▸ **WHAT IS REQUIRED**: Copy, from the material below, each line where "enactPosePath" shows up.

▸ **PROVIDED DATA**:
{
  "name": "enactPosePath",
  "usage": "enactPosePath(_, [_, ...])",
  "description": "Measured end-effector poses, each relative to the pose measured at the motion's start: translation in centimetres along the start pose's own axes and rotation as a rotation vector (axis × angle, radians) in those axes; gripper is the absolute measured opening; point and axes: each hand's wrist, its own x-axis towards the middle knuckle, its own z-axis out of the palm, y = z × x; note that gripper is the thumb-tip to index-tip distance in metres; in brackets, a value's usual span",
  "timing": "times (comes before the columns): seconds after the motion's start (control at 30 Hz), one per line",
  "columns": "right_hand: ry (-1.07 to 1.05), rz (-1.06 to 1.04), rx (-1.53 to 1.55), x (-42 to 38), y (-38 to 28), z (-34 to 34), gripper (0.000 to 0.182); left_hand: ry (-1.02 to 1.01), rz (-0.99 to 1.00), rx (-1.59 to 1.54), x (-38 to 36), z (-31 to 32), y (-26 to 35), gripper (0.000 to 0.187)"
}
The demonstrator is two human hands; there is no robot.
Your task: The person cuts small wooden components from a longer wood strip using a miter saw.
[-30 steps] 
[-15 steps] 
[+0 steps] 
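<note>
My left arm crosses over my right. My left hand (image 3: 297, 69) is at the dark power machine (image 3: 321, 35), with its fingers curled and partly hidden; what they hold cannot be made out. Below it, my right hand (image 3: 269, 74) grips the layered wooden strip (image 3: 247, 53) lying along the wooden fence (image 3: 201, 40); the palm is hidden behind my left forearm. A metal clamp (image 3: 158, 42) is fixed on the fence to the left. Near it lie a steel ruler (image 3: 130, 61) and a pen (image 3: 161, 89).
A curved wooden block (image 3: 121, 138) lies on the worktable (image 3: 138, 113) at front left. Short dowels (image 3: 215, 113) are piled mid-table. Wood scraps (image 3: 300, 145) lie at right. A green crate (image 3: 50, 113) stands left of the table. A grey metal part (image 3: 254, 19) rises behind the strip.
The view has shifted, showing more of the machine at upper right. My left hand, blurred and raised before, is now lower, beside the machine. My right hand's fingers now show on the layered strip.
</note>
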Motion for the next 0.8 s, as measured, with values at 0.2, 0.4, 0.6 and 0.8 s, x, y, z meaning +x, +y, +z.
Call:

▸ **ANSWER TO THE PROBLEM**:
  "name": "enactPosePath",
  "usage": "enactPosePath(_, [_, ...])",

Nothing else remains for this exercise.